= Work instruction =
Look through the material beneath and copy each line with the word "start".

### Data extracts

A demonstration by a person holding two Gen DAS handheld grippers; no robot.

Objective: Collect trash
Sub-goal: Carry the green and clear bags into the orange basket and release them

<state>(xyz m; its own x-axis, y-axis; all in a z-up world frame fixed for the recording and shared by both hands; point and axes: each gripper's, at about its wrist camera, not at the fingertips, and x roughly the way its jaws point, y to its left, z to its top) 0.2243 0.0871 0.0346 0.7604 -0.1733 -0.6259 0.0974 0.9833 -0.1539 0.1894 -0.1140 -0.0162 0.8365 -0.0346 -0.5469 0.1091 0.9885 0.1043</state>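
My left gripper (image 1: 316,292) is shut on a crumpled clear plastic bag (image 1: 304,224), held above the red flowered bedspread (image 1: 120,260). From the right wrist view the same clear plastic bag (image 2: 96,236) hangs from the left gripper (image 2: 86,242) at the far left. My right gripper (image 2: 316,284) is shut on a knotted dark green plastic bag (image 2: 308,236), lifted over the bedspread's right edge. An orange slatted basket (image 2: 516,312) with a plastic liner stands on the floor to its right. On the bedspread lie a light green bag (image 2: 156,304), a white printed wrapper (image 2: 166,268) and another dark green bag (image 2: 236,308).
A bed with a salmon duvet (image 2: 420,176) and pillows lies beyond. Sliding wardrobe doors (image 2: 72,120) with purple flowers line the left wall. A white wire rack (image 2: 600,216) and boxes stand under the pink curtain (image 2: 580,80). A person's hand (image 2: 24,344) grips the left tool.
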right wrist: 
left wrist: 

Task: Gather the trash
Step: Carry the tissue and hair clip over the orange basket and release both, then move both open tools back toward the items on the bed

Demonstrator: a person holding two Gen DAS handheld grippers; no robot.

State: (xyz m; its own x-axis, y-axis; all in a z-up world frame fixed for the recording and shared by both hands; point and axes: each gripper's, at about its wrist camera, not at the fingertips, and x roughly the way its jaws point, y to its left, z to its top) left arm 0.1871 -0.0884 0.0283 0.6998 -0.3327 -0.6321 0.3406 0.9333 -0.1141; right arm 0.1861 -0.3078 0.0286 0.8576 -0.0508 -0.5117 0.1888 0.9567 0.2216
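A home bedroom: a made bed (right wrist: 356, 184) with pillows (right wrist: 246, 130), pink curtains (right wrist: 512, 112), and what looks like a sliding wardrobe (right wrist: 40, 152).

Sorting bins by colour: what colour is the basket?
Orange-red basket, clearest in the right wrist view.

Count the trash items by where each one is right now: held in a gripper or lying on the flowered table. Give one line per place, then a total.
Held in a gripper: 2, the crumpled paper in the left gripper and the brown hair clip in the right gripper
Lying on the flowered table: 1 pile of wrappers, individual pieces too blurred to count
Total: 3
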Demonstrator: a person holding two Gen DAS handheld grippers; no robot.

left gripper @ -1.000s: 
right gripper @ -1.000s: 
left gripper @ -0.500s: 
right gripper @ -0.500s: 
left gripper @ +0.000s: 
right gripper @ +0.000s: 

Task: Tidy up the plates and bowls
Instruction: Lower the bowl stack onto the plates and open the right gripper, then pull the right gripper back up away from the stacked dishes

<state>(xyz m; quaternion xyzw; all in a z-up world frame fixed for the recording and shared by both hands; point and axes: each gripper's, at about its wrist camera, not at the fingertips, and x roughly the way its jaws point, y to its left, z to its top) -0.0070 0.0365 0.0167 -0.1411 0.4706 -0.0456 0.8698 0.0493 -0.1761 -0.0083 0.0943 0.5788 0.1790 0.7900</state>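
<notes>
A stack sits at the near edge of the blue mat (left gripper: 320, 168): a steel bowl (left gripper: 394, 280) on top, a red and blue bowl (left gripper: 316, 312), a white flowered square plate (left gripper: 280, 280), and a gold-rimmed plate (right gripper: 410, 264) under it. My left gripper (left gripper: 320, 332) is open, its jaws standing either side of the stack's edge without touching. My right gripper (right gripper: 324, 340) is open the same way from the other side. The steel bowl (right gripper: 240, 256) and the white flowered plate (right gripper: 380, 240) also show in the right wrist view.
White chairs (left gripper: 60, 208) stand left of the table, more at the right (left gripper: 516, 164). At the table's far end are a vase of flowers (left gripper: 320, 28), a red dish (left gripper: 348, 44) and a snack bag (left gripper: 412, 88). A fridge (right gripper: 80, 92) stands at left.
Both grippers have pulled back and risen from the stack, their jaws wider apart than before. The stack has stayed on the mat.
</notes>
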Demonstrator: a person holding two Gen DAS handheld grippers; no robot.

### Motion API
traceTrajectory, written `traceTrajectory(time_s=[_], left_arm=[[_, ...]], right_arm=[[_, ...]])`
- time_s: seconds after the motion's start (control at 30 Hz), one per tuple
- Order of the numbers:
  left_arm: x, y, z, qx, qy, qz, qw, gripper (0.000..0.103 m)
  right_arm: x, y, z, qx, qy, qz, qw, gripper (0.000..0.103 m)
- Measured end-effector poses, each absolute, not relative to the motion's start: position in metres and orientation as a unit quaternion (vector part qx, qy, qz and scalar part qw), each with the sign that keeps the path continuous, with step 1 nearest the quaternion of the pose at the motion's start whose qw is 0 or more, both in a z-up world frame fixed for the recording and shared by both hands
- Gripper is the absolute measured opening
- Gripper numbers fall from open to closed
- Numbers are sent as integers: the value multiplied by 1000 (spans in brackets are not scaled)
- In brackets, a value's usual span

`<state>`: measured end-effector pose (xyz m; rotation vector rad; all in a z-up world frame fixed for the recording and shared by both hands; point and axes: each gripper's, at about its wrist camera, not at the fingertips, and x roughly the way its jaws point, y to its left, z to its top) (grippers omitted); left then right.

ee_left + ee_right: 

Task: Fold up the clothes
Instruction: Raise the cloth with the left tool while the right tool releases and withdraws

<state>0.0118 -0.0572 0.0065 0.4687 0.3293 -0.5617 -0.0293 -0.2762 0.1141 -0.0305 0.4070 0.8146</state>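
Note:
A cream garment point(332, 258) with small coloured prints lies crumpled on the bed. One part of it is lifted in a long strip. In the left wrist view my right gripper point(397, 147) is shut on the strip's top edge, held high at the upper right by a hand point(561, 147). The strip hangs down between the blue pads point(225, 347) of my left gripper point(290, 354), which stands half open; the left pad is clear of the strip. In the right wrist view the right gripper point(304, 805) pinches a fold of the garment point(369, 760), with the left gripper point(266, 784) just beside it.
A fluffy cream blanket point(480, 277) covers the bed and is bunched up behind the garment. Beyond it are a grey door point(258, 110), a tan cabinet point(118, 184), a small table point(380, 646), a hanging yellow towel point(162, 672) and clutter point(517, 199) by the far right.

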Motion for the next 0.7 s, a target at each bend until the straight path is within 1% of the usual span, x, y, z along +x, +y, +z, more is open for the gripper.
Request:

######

= Response to this task =
- time_s: seconds after the motion's start (control at 30 Hz), one per tuple
- Measured end-effector poses, each absolute, not relative to the motion's start: position in metres and orientation as a unit quaternion (vector part qx, qy, qz and scalar part qw), each with the sign that keeps the path continuous, with step 1 nearest the quaternion of the pose at the motion's start whose qw is 0 or more, both in a z-up world frame fixed for the recording and shared by both hands

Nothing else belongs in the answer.